* Task requirements *
Restate every line below word for word, but drop each picture.

* Extracted records *
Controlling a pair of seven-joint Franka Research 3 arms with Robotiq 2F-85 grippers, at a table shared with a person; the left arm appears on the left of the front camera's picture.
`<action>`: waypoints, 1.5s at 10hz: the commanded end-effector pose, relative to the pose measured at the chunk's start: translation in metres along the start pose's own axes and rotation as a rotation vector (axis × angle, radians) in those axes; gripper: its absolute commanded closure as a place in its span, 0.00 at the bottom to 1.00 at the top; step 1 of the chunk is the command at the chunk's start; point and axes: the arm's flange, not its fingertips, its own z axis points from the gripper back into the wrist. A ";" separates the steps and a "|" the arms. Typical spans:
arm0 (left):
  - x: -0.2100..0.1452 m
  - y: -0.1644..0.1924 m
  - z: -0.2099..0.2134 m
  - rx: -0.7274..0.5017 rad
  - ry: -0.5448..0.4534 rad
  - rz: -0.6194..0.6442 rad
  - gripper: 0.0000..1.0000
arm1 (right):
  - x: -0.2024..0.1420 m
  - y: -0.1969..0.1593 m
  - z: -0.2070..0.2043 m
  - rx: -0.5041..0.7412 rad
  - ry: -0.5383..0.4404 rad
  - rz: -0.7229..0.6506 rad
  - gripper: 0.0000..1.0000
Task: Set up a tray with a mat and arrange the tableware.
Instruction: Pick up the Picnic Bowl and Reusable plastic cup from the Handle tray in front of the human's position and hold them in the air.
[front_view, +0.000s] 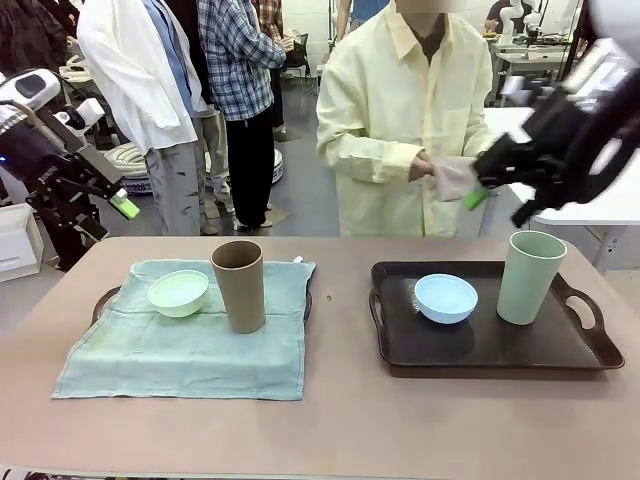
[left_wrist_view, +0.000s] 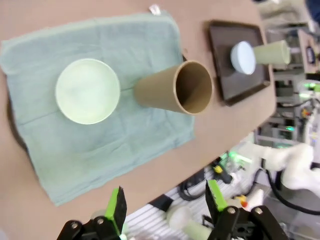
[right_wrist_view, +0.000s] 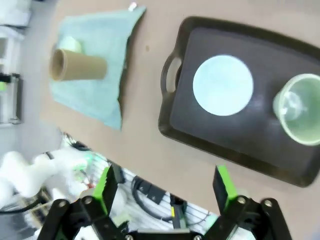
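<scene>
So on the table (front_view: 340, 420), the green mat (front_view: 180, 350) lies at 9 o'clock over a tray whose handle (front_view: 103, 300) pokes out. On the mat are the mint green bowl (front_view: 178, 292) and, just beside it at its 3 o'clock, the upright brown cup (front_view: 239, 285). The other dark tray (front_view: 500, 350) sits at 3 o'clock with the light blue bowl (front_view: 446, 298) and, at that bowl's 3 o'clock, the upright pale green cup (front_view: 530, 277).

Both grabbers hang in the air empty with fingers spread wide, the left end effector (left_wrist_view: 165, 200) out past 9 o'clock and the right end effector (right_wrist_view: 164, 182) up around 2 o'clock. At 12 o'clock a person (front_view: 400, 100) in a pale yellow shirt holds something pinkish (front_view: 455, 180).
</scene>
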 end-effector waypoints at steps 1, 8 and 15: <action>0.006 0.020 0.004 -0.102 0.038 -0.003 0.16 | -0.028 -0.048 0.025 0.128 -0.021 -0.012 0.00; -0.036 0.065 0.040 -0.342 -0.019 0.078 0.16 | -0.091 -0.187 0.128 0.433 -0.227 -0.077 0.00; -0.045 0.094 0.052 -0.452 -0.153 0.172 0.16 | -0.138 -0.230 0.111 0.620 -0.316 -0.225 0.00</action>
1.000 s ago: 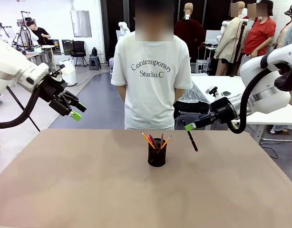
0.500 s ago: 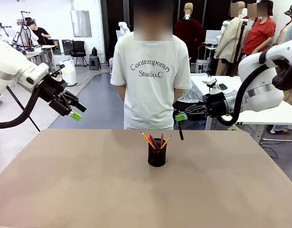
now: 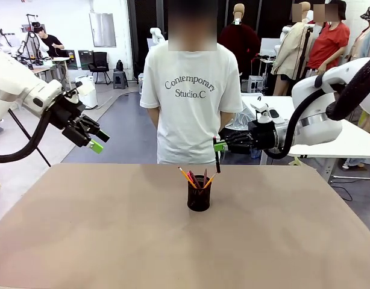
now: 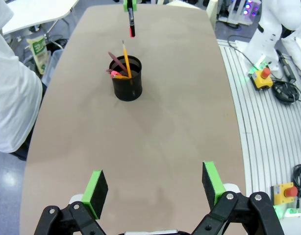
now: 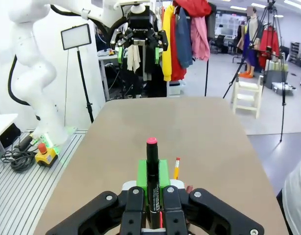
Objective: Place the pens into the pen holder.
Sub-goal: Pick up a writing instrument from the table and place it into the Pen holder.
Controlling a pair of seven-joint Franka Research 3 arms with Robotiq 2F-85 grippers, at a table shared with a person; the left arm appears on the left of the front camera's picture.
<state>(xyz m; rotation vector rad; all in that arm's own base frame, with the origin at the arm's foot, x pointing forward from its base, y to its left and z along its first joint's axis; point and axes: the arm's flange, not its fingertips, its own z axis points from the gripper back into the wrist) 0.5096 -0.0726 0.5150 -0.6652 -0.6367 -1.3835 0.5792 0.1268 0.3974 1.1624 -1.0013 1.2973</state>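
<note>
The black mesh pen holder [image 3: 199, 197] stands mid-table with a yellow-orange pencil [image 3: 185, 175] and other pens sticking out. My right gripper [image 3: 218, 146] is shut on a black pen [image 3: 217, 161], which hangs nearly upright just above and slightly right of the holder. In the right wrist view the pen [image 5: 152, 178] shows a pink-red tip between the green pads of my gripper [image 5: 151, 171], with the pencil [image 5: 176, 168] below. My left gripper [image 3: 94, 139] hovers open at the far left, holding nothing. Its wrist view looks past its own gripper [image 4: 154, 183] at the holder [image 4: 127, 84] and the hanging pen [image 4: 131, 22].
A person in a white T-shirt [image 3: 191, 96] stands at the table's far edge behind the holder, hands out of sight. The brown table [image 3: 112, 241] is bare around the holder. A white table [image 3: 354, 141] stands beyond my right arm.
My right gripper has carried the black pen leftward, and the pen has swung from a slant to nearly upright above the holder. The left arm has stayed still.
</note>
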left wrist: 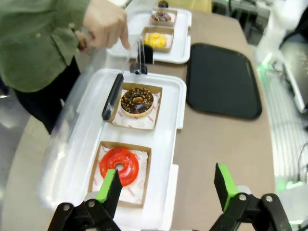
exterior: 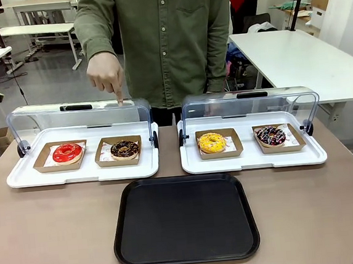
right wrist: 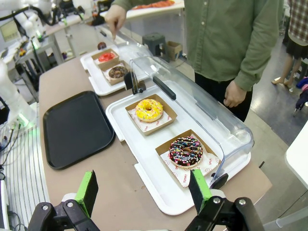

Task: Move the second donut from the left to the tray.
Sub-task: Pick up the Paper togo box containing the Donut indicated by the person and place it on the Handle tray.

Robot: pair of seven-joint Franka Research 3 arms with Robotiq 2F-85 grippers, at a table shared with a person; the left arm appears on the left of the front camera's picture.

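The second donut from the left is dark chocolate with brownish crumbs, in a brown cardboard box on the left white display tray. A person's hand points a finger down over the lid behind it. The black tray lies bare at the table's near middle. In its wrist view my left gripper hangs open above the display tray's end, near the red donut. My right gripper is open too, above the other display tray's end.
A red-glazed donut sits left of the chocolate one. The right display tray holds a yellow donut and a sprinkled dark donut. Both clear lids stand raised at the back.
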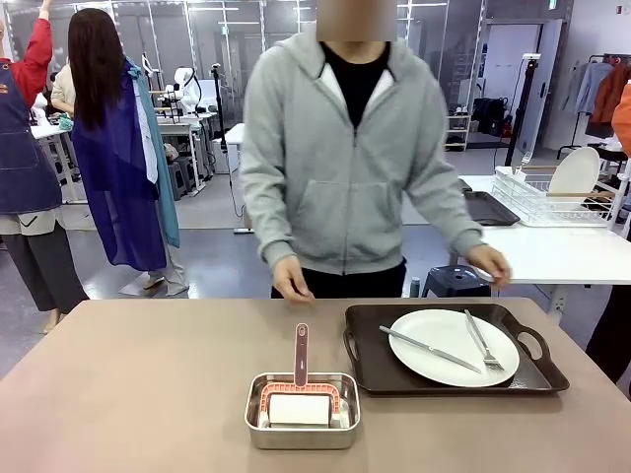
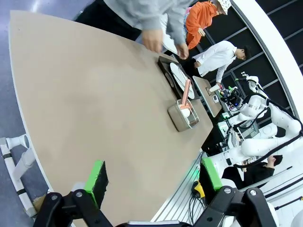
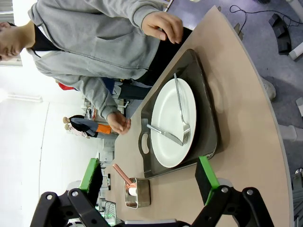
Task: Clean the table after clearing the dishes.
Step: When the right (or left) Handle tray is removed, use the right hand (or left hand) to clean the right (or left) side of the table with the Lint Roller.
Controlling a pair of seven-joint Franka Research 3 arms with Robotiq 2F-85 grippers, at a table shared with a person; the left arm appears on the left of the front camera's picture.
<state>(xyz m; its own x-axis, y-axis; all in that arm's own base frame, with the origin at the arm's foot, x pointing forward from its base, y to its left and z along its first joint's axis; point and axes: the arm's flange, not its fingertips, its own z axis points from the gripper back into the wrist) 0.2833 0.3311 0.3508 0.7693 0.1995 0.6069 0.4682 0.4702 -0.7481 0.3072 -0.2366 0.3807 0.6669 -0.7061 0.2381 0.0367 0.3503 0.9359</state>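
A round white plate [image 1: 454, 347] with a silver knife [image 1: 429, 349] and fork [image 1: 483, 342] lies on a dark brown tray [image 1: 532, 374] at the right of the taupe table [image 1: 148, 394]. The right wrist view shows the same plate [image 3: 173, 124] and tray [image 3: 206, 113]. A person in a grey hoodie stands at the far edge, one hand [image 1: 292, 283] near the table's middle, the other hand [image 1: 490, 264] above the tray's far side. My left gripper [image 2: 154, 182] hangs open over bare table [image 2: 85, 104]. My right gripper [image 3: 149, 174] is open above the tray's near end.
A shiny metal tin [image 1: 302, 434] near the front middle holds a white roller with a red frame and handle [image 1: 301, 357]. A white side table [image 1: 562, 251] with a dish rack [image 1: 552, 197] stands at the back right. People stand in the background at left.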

* Solution to the problem *
Controlling a pair of seven-joint Franka Research 3 arms with Robotiq 2F-85 grippers, at a table shared with a person; the left arm appears on the left of the front camera's picture.
`<action>`: waypoints, 1.5s at 10hz: the commanded end-effector pose, relative to the pose measured at the chunk's start: translation in metres along the start pose's own axes and rotation as a rotation vector (axis × angle, radians) in those axes; gripper: its absolute commanded closure as a place in its span, 0.00 at the bottom to 1.00 at the top; step 1 of the chunk is the command at the chunk's start; point and axes: the arm's flange, not its fingertips, its own z axis points from the gripper back into the wrist. A ";" separates the steps and a "|" the arms. Typical spans:
arm0 (left):
  - x: -0.2100..0.1452 m
  - y: -0.1644..0.1924 m
  - z: -0.2099..0.2134 m
  - rx: -0.7274..0.5017 rad
  - ry: -0.5448..0.4534 rad
  - rz: -0.6194..0.6442 rad
  - gripper: 0.0000..1.0000
arm1 (right):
  - x: -0.2024..0.1420 m
  - y: -0.1969..0.1593 m
  - z: -0.2070..0.2043 m
  - rx: -0.5041..0.7412 rad
  - ry: -0.5383..0.4404 rad
  - rz: -0.7229..0.6506 rad
  - gripper: 0.0000..1.0000
Task: Set up a tray with a mat and arrange the tableware.
Instruction: Pick up the Picnic Bowl and Reusable plastic cup from the Handle tray in front of the human's position and hold them in the air.
[front_view, +0.000s] 
[left_wrist_view, +0.000s] 
[right_wrist_view, +0.000s] 
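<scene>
So on the table (front_view: 340, 420), the green mat (front_view: 180, 350) lies at 9 o'clock over a tray whose handle (front_view: 103, 300) pokes out. On the mat are the mint green bowl (front_view: 178, 292) and, just beside it at its 3 o'clock, the upright brown cup (front_view: 239, 285). The other dark tray (front_view: 500, 350) sits at 3 o'clock with the light blue bowl (front_view: 446, 298) and, at that bowl's 3 o'clock, the upright pale green cup (front_view: 530, 277).

Both grabbers hang in the air empty with fingers spread wide, the left end effector (left_wrist_view: 165, 200) out past 9 o'clock and the right end effector (right_wrist_view: 164, 182) up around 2 o'clock. At 12 o'clock a person (front_view: 400, 100) in a pale yellow shirt holds something pinkish (front_view: 455, 180).
</scene>
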 end-effector waypoints at steps 1, 8 and 15: <action>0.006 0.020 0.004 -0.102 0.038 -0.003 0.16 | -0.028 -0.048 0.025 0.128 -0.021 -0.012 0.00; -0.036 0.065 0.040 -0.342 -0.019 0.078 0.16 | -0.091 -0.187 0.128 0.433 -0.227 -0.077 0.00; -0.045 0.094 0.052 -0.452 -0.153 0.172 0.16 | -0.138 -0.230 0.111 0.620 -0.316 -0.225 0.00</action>
1.000 s ago: 
0.500 s ago: 
now: 
now: 
now: 
Objective: Place the pens into the pen holder.
Sub-goal: Pick up a writing instrument from the table and place it into the Pen holder.
Controlling a pair of seven-joint Franka Research 3 arms with Robotiq 2F-85 grippers, at a table shared with a person; the left arm appears on the left of the front camera's picture.
<state>(xyz m; rotation vector rad; all in that arm's own base frame, with the origin at the arm's foot, x pointing forward from its base, y to its left and z along its first joint's axis; point and axes: the arm's flange, not its fingertips, its own z axis points from the gripper back into the wrist) 0.5096 -0.0726 0.5150 -0.6652 -0.6367 -1.3835 0.5792 0.1268 0.3974 1.1624 -1.0013 1.2973</state>
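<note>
The black mesh pen holder [image 3: 199, 197] stands mid-table with a yellow-orange pencil [image 3: 185, 175] and other pens sticking out. My right gripper [image 3: 218, 146] is shut on a black pen [image 3: 217, 161], which hangs nearly upright just above and slightly right of the holder. In the right wrist view the pen [image 5: 152, 178] shows a pink-red tip between the green pads of my gripper [image 5: 151, 171], with the pencil [image 5: 176, 168] below. My left gripper [image 3: 94, 139] hovers open at the far left, holding nothing. Its wrist view looks past its own gripper [image 4: 154, 183] at the holder [image 4: 127, 84] and the hanging pen [image 4: 131, 22].
A person in a white T-shirt [image 3: 191, 96] stands at the table's far edge behind the holder, hands out of sight. The brown table [image 3: 112, 241] is bare around the holder. A white table [image 3: 354, 141] stands beyond my right arm.
My right gripper has carried the black pen leftward, and the pen has swung from a slant to nearly upright above the holder. The left arm has stayed still.
</note>
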left wrist: 
exterior: 
right wrist: 

Task: Move the second donut from the left to the tray.
Sub-task: Pick up the Paper togo box containing the Donut indicated by the person and place it on the Handle tray.

Robot: pair of seven-joint Franka Research 3 arms with Robotiq 2F-85 grippers, at a table shared with a person; the left arm appears on the left of the front camera's picture.

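The second donut from the left is dark chocolate with brownish crumbs, in a brown cardboard box on the left white display tray. A person's hand points a finger down over the lid behind it. The black tray lies bare at the table's near middle. In its wrist view my left gripper hangs open above the display tray's end, near the red donut. My right gripper is open too, above the other display tray's end.
A red-glazed donut sits left of the chocolate one. The right display tray holds a yellow donut and a sprinkled dark donut. Both clear lids stand raised at the back.
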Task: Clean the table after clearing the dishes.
Step: When the right (or left) Handle tray is removed, use the right hand (or left hand) to clean the right (or left) side of the table with the Lint Roller.
Controlling a pair of seven-joint Franka Research 3 arms with Robotiq 2F-85 grippers, at a table shared with a person; the left arm appears on the left of the front camera's picture.
<state>(xyz m; its own x-axis, y-axis; all in that arm's own base frame, with the origin at the arm's foot, x pointing forward from its base, y to its left and z along its first joint's axis; point and axes: the arm's flange, not its fingertips, its own z axis points from the gripper back into the wrist) 0.2833 0.3311 0.3508 0.7693 0.1995 0.6069 0.4682 0.4702 -0.7481 0.3072 -0.2366 0.3807 0.6669 -0.7061 0.2381 0.0367 0.3503 0.9359</state>
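A round white plate [image 1: 454, 347] with a silver knife [image 1: 429, 349] and fork [image 1: 483, 342] lies on a dark brown tray [image 1: 532, 374] at the right of the taupe table [image 1: 148, 394]. The right wrist view shows the same plate [image 3: 173, 124] and tray [image 3: 206, 113]. A person in a grey hoodie stands at the far edge, one hand [image 1: 292, 283] near the table's middle, the other hand [image 1: 490, 264] above the tray's far side. My left gripper [image 2: 154, 182] hangs open over bare table [image 2: 85, 104]. My right gripper [image 3: 149, 174] is open above the tray's near end.
A shiny metal tin [image 1: 302, 434] near the front middle holds a white roller with a red frame and handle [image 1: 301, 357]. A white side table [image 1: 562, 251] with a dish rack [image 1: 552, 197] stands at the back right. People stand in the background at left.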

No more is needed for this exercise.